Interactive Visual Exploration of the Regesta Imperii

paper, specified "short paper"
Authorship
  1. 1. Markus John

    Universität Stuttgart

  2. 2. Christian Richter

    Universität Stuttgart

  3. 3. Steffen Koch

    Universität Stuttgart

  4. 4. Andreas Kuczera

    Johannes Gutenberg-Universität Mainz (Johannes Gutenberg University of Mainz)

  5. 5. Thomas (Tom) Ertl

    Universität Stuttgart

Work text
This plain text was ingested for the purpose of full-text search, not to preserve original formatting or readability. For the most complete copy, refer to the original conference program.

Introduction

The Academy of Sciences and Literature in Mainz provides online access to the Regesta Imperii - a very extensive historical dataset based on documentary sources of German-Roman kings. About 125,000 regestae of emperors and popes are searchable and viewable in this online portal. The current user interface offers direct access to single documents through different form-based search facilities, as well as through a catalogue that directly reflects the structure of the regestae volumes as they have been created in this long-term project. In order to further improve access to this large data volume, we suggest an additional approach based on coordinated views. The usage of coordinated view approaches is very common in many domains (Stasko et al, 2008, Vuillemot et al, 2009, Koch et al, 2011). However, there is no publicly system available, which would provide a suitable access to this historical dataset. The motivation for this new approach is twofold. On the one hand, we improve the support for search and exploration tasks in this historical data set that are based on imprecise information needs or on a less deep understanding of the available information. In practice, such imprecise queries can quickly lead to an overwhelmingly large number of search results. Allowing users to create and refine queries in a visual way, while offering immediate feedback on the number of entries requested, can help to cope with underspecified queries and help refining them iteratively (Janicke et al, 2012). On the other hand, we offer a powerful means for visually analyzing the available information and understanding complex relationships by providing different linked perspectives on subsets of the collections. These perspectives include views on historic persons and entities as well as temporal and spatial information contained in the regestae. A usage scenario shows successful application of the approach.

Visual approach

We implemented a web-based visualization that is easily available to humanities scholars, since it does not require users to install software. The web-based visualization uses the library Data-Driven Documents (D3) (Bostock et al, 2011) and runs with a web browser supporting HTML5, SVG, CSS, and JavaScript.

Data processing

In the Regesta Imperii database all documentary sources of German-Roman kings are available in full text (xml-files). This data set consists of regestae volumes and register information. Regestae volumes are short summaries of a text and contain important metadata of a document, such as the title of the document, an ID for the unique assignment, date of issue, and place of issue as name and coordinates.

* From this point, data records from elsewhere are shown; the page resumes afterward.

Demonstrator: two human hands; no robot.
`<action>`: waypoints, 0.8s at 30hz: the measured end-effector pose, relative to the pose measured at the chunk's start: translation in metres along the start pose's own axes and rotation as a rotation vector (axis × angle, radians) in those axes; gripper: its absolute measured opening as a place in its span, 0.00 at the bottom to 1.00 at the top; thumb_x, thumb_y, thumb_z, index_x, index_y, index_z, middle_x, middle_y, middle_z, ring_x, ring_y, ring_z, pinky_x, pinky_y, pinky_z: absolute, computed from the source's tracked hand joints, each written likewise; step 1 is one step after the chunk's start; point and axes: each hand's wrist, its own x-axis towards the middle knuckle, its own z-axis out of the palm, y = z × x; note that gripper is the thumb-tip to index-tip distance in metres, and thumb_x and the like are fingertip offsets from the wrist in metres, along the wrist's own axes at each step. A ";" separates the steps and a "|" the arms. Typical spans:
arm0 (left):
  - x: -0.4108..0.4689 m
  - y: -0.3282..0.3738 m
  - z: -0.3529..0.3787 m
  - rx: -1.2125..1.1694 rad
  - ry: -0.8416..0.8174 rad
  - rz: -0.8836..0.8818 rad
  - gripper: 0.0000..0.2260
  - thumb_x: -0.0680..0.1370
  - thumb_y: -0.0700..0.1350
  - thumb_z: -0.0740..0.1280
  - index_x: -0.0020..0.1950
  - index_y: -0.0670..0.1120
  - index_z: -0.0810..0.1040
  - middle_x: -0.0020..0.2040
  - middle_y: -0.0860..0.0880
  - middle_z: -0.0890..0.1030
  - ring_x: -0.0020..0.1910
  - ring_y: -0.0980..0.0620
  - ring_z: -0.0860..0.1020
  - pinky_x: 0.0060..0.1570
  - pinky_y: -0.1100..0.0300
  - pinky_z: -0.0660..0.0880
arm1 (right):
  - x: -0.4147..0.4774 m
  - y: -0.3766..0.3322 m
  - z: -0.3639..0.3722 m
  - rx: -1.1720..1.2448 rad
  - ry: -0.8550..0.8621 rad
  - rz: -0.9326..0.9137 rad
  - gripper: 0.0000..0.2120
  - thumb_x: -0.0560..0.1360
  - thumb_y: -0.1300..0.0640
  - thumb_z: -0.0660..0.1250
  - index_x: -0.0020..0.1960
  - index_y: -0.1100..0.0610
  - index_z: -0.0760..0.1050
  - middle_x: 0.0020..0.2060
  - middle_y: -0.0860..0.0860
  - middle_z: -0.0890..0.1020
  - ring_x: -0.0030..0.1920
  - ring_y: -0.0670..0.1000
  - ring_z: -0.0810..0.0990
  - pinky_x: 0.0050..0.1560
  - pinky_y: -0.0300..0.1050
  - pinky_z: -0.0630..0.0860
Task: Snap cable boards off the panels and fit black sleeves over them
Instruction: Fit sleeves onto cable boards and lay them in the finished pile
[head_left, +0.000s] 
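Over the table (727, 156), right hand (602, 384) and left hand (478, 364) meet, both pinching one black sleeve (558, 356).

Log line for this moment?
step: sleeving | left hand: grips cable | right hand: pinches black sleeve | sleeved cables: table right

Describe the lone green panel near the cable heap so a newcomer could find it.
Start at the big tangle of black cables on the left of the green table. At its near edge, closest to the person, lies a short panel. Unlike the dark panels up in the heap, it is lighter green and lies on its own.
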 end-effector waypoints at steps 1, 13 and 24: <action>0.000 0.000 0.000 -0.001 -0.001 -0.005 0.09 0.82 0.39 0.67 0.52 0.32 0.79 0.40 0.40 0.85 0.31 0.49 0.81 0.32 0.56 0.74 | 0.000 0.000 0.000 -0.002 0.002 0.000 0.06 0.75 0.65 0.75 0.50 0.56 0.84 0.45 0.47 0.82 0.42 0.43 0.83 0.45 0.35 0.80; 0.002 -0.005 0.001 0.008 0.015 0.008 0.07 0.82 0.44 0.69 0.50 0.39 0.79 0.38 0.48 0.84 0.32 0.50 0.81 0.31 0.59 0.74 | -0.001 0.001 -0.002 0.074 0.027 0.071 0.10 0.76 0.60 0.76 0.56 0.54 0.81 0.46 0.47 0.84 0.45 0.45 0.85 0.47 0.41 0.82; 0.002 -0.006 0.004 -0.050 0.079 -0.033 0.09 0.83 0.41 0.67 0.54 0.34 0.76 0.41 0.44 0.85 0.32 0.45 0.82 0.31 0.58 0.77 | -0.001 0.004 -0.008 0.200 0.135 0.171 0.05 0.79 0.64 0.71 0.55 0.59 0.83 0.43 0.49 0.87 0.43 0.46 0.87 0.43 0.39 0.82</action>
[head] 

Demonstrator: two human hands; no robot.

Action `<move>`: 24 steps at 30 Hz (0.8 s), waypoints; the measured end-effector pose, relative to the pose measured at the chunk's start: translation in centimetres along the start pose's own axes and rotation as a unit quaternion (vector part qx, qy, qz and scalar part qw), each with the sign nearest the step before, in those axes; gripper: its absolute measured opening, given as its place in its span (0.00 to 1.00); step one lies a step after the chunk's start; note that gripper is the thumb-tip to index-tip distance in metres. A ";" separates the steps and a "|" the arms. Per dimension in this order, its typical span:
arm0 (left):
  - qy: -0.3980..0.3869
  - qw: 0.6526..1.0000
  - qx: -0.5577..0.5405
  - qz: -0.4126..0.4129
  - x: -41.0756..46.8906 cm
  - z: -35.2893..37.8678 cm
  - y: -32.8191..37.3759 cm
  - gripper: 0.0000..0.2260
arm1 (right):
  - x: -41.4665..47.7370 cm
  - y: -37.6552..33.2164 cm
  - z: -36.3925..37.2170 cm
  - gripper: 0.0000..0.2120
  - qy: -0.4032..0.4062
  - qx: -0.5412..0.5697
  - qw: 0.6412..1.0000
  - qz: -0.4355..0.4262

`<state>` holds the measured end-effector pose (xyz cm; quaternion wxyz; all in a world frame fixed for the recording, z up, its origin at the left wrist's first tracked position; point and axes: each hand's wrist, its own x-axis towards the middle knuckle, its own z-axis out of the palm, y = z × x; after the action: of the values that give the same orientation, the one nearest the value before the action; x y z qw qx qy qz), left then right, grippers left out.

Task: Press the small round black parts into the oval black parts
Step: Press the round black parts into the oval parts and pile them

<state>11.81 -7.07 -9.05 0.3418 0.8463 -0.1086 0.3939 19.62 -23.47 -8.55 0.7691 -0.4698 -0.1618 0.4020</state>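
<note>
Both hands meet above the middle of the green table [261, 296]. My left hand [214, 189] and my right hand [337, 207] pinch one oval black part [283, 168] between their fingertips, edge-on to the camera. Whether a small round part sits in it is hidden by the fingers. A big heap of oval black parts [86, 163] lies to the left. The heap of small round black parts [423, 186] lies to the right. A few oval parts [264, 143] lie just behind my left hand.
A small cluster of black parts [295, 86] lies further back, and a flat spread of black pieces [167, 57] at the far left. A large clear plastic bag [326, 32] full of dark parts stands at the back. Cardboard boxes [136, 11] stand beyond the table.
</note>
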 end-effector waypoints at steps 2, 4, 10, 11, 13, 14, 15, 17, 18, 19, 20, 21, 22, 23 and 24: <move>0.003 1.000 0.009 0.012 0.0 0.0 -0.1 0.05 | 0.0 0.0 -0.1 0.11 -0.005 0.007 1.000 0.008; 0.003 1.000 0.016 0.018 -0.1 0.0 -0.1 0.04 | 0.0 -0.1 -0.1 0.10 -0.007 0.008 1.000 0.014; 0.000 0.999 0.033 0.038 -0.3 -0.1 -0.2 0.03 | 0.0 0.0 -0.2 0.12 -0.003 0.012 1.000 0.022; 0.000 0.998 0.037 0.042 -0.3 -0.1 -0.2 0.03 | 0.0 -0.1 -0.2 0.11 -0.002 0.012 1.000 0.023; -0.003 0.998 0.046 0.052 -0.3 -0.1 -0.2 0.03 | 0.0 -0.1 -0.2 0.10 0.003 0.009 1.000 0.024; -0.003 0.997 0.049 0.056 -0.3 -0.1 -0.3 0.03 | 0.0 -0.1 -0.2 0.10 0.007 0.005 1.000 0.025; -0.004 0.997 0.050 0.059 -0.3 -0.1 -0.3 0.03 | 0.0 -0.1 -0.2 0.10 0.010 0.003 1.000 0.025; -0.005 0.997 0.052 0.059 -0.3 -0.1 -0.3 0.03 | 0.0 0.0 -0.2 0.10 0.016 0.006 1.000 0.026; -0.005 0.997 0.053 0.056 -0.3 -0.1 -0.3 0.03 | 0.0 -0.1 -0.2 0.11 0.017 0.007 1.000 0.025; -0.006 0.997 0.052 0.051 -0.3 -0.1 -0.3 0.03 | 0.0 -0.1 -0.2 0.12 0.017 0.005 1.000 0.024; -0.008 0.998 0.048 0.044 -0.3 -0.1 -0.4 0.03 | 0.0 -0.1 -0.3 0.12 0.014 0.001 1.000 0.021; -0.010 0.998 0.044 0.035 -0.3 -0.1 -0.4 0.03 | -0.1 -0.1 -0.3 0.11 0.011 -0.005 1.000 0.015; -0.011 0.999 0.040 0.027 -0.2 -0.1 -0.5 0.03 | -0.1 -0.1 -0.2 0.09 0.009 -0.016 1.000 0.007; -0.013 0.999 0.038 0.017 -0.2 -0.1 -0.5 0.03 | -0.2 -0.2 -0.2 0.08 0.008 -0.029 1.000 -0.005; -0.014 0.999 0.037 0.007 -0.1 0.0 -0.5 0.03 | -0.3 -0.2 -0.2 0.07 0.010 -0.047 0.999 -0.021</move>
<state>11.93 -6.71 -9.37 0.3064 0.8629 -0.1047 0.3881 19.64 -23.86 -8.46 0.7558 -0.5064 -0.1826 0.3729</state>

Since places, persons, and institutions may be known by different names, entries can be overlooked within the full-text search. Therefore, place and personal registers provide a central resource for work with the regestae and contain a list of places, persons, institutions, and additional information, such as the numbers of the regestae in which the entity is mentioned, a reference to another entity entry (if available), and a unique id.

Since the regestae have been manually digitized, the xml-files can contain syntax or other transmission errors,such as different date formats, geo-coordinates or tags. Therefore, the data must be parsed and well prepared in order to use them for a visual analysis.

Visual approach

After the regestae and register volumes have been successfully parsed and loaded into our system, users can start their exploration in the main view as depicted in Figure 1. The main view consists of the five coordinated views: (A) timeline view, (B) map view, (C) register view, (D) overview filter view, and (E) results view.

Figure 1. The interactive visualization approach for exploring and analyzing regestae of royal and papal records.

We initially depict all available data and enable users to create and refine queries in a visual way iteratively, to reduce the overall set. For example, users can select certain time periods and places in which the regestae were published or persons and places that are mentioned in the regestae.

The timeline view consists of two stacked timelines and enables users to select a time period by clicking and dragging, as depicted in Figure 6, comparable to the Simile approach (Huynh, 2008). The first timeline allows a coarse filtering and represents the wholetime range of the regestae. Once a timespan is selected, the second timeline is updated and permits a finer selection of the upper selected time range.

To get an overview where the regestae were published, users can discover the map view as depicted in Figure 2. The map view uses the JavaScript library Leaflet (Agafonkin, 2014) which supports interactive features such as zooming and panning. The red circles in the map represent places where the regestae were published and the circles size is scaled proportionally to the places occurrences, similar to the approach (DARIAH-DE, 2015). This helps to get a quick overview of important places. When hovering over a circle, a tooltip shows the corresponding place name. By selecting one or more circles (highlighted in yellow), the places are added to the search query.

Figure 2. The map view gives an overview where the regestae were published.

The register view represents the entities from the register volumes in an alphabetically sorted hierarchical structure as depicted in Figure 3. Users can explore the different entries by clicking on the different hierarchies. Nodes, which contain further entities are displayed in darker color. Furthermore, users can select one or more entities to adapt the search query.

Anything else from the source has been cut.